Limbo is closed. The Pope says so. His holiness has nothing against sliding underneath a pole to that crazy Latin beat. Well, actually, he probably does. But the Limbo Pope Benedict (our first Pope named for a fancy egg dish) is referring to is the place reserved for the unbaptized dead, including good people who lived before the coming of Christ. Infants killed in tragic baptismal font mishaps before they manage to have the words spoken and drops of holy water dripped on their heads were not allowed to ascend. Little babies who had the misfortune of not being baptized can now enter the kingdom of heaven.

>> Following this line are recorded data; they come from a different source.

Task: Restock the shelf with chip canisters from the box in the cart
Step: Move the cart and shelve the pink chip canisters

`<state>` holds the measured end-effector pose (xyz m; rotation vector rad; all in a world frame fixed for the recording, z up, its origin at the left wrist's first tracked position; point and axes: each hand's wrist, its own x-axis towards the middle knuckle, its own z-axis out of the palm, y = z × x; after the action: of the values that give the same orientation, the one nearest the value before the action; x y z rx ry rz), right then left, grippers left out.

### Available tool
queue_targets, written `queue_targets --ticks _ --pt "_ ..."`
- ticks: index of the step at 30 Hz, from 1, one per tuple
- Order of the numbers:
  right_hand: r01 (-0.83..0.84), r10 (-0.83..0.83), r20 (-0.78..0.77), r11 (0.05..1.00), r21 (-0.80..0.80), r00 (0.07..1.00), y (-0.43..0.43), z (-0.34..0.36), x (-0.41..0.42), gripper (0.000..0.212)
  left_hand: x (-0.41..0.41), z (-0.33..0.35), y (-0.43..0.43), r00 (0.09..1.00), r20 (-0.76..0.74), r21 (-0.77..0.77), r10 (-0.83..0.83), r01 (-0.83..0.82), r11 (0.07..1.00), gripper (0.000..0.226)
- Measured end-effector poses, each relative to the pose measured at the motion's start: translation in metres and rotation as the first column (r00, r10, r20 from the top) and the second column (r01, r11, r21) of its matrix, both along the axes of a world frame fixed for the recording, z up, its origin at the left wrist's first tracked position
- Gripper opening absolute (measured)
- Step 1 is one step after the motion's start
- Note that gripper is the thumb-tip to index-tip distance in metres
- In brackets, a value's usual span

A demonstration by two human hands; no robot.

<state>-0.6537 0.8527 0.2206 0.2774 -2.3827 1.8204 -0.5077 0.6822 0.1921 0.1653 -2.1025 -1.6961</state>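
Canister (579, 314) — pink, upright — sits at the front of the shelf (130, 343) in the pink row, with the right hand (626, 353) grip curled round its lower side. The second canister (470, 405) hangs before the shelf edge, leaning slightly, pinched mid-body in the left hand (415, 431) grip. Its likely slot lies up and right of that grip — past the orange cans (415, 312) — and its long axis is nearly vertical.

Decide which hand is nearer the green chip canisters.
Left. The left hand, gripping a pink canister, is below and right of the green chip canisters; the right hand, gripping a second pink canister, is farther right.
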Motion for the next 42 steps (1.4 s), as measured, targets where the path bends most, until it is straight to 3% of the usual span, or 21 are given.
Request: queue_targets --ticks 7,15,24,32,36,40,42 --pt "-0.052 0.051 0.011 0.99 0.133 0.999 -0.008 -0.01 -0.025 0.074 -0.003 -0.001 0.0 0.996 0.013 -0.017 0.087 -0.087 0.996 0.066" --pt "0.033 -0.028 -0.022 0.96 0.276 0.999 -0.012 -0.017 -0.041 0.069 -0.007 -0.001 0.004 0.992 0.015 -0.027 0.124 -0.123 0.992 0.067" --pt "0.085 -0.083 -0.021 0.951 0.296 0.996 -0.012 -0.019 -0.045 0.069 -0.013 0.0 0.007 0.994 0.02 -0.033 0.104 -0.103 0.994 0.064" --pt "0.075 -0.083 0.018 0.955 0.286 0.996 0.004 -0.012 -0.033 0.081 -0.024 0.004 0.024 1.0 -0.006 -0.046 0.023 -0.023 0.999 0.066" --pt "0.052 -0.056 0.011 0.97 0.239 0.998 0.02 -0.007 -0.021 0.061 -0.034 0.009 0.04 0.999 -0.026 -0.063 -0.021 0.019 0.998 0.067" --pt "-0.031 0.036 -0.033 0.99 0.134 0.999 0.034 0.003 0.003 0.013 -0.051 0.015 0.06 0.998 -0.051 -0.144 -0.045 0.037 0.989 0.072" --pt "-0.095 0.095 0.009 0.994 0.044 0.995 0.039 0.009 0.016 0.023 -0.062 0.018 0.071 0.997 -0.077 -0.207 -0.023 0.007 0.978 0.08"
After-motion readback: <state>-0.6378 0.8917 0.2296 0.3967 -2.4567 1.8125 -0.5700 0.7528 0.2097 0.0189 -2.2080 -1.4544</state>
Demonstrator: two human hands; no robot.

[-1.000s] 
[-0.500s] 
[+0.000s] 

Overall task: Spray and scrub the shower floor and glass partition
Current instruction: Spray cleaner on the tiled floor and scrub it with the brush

The Church's International Theological Commission said limbo reflected an "unduly restrictive view of salvation." I would have to agree with that sentiment. You know who is not in heaven? Gandhi. Not because he wasn't baptized, but because he wasn't Catholic. Or Christian. Come to think of it, there's a whole load of people who would be hanging out in limbo. In "The Divine Comedy", Dante finds the place chock full of of virtuous pagans including Socrates and Plato. Come to think of it, maybe God just doesn't want anybody showing up at the Pearly Gates already dressed in flowing robes.
The good news is for the young set. "People find it increasingly difficult to accept that God is just and merciful if he excludes infants, who have no personal sins, from eternal happiness, whether they are Christian or non-Christian," says the ITC. Now if we can just swing a deal for Jimmy Cliff.